I e-mailed Lush, as I felt that their attitude was quite aggressive and out-of-character (and, looking at the APA website I can see why as they basically quoted the APA rhetoric for their artilce). 
No reply yet.
I think there's a massive difference between Animal rights and Animal welfare, I'm pro-welfare more than anything else.


----------



## fantapants (Jan 4, 2008)

CRAP! this puts me ina right bloody quandry. I love LUSH! stuff, and i am in desperate need to top up my supplies. I havent found any stuff that comes even close to their quality  

I think i am going to have to email them and visit their forum. Maybe more rfukers could join the forum and get our point across?


----------



## Kittysan (Jul 21, 2010)

fantapants said:


> CRAP! this puts me ina right bloody quandry.

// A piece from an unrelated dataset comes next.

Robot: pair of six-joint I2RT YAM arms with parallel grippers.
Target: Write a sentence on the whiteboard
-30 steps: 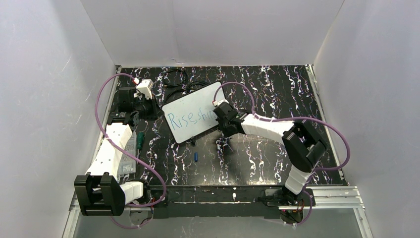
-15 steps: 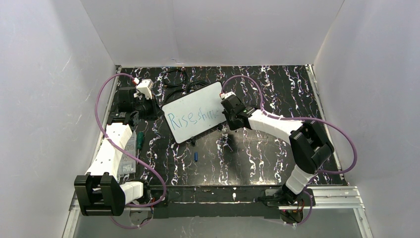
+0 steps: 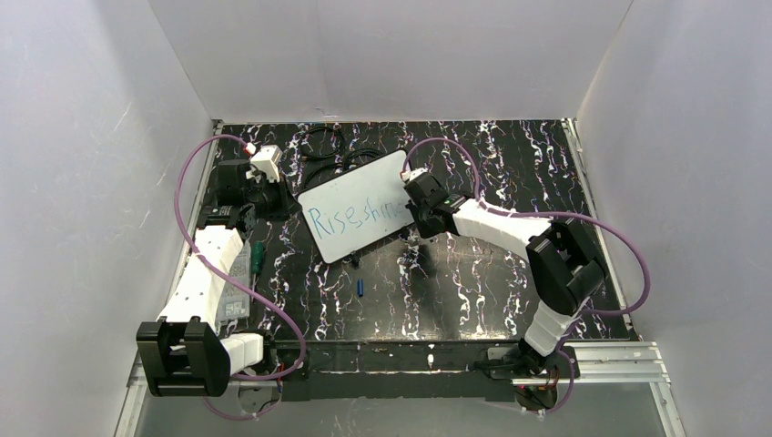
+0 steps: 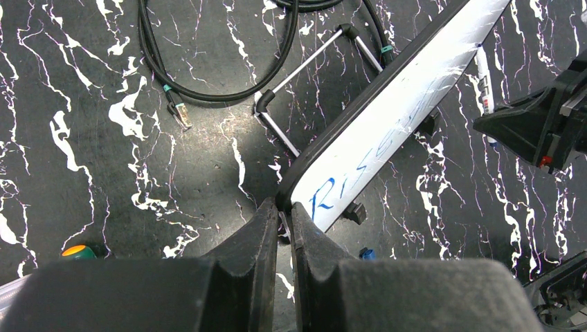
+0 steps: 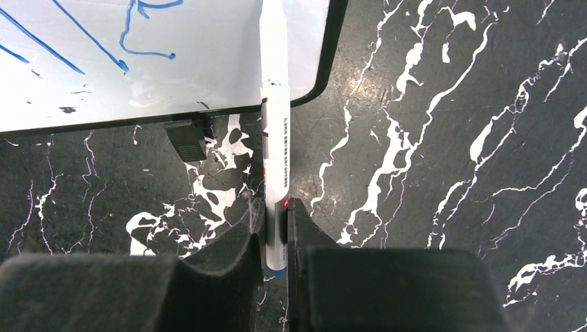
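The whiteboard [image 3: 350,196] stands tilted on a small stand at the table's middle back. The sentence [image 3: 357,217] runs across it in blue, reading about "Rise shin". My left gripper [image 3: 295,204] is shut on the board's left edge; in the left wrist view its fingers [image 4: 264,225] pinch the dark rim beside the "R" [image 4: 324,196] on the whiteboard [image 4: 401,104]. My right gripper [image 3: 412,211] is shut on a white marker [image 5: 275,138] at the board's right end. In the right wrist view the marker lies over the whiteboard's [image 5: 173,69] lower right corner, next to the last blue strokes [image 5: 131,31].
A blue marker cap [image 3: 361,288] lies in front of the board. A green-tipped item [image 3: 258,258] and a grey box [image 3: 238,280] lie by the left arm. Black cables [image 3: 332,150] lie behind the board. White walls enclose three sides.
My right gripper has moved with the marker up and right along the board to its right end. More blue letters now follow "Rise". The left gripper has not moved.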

I love LUSH! stuff, and i am in desperate need to top up my supplies. I havent found any stuff that comes even close to their quality
> 
> I think i am going to have to email them and visit their forum. Maybe more rfukers could join the forum and get our point across?

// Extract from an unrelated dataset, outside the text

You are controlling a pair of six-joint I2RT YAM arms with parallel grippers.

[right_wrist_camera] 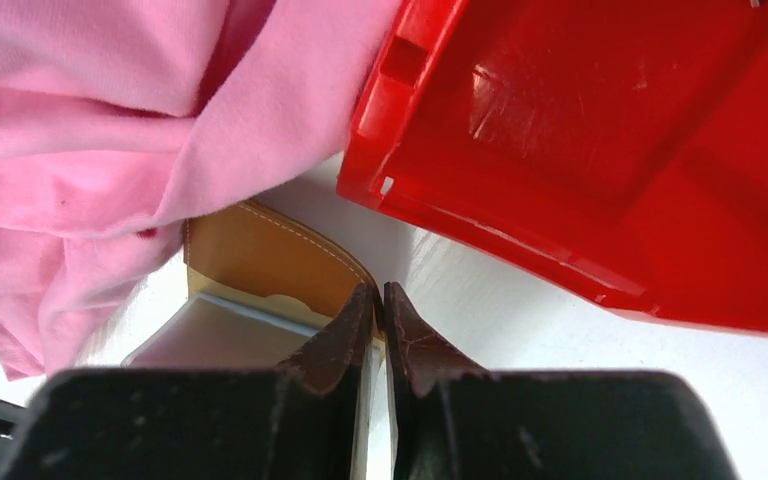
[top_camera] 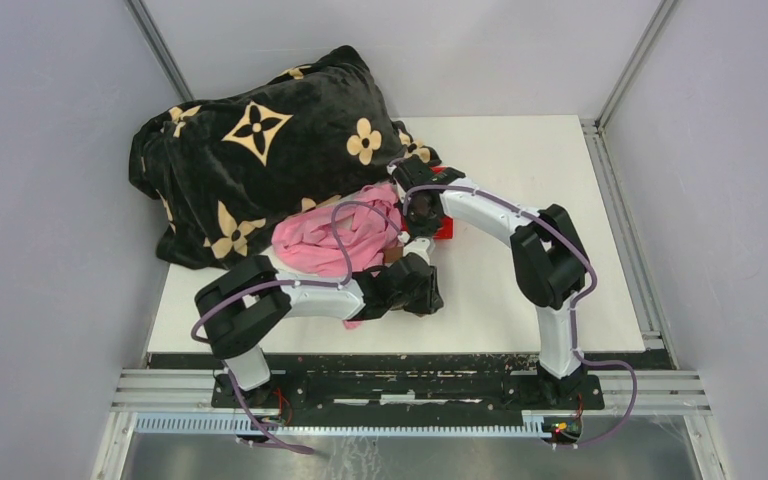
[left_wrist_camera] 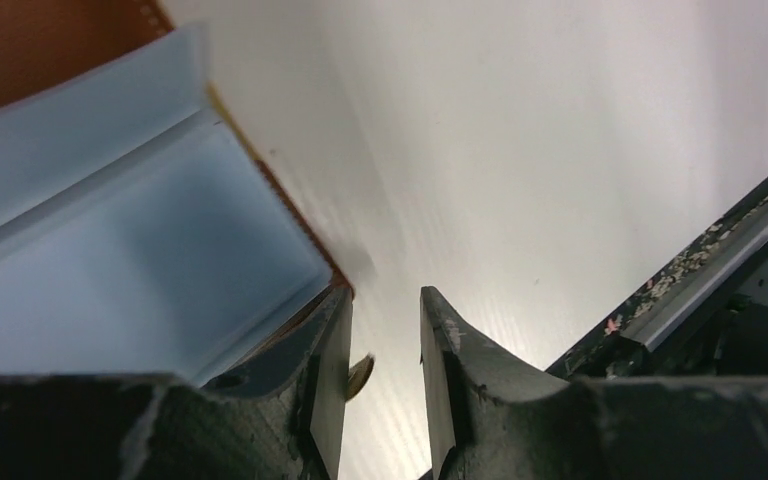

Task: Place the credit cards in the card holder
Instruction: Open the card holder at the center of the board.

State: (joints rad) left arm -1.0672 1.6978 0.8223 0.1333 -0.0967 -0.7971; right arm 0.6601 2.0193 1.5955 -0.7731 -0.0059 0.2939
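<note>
Both the left arm (top_camera: 300, 297) and the right arm (top_camera: 490, 215) are built of white tube links joined by bulky black housings, and a looping grey-purple cable (top_camera: 633, 392) trails along each. Their black bases lie at the bottom of the overhead frame, with thin red wires (top_camera: 280, 404) beside the left one. The left gripper (left_wrist_camera: 385, 292) has black wedge-shaped fingers, scuffed and chipped pale; the right gripper (right_wrist_camera: 380, 287) has dark fingers worn brownish.

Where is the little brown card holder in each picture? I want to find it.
Top view: the card holder is a tiny brown bit in the middle, mostly hidden by the arms.
Left wrist: it fills the upper left, pale pocket showing.
Right wrist: it sits lower left of middle, beside the pink cloth.
Shared landmark: the white table under it in every view.
</note>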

More info, and the actual article, can be found in this topic (which I embarassingly missed :blush-
http://www.reptileforums.co.uk/forums/snakes/541204-lush.html

I have so much Lush stuff, and I buy from them so regularly, it just feels like a personal slap-in-the-face from a company that I've supported and promoted havily in the past.

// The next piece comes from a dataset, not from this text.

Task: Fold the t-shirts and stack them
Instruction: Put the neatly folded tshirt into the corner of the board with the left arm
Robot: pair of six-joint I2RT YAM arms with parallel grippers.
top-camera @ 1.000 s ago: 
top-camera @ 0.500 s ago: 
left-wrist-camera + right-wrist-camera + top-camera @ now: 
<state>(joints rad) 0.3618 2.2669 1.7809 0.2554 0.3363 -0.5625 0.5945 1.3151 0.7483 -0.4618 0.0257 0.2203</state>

I doubt I'll boycott their products, but I can't rightfully buy that chameleon bath bomb, not at all.


----------



## BabyStacey (Oct 6, 2009)

Personally i think it aload of bo**ox! I love Lush! Stuff but this Animal Protection Agency they are supporting is seriously annoying. I have kept reptile for years and years and have rescued some. They are poorly educated and have no clue what they are going on about. All they see is the bad stuff.... If they are trying to ban reptile, why not bird (you keep them in cages right, and they are exotic) What about skunks and stuff like that. Companies have spent years to make equipment for us to keep them and do so we can enjoy these beautiful reptiles in our home, that are well looked after. It not like we stick them in a box in the corner. Plus one of the girls behind the counter in lush has admitted keeping geckos, and the only reason she doing it is for her job. It really does piss me of when all of us who keep and look after our reptile get slaughters by the small majority how miss treat theirs. But then again people miss treat dogs and yet they ain't banned.... These people have picked a fight with the wrong people.


----------



## beadfairy (May 5, 2008)

Just one point do not forget these people want to stop all pet keeping so please do not in fight as we are all in this together what ever pets we keep


----------



## KDB (Jan 13, 2010)

IMO til all Lush employees become Vegan, stop wearing animal produce-leather and wool included and give up their beloved animal friends we've nothing to worry about 

LOL!


----------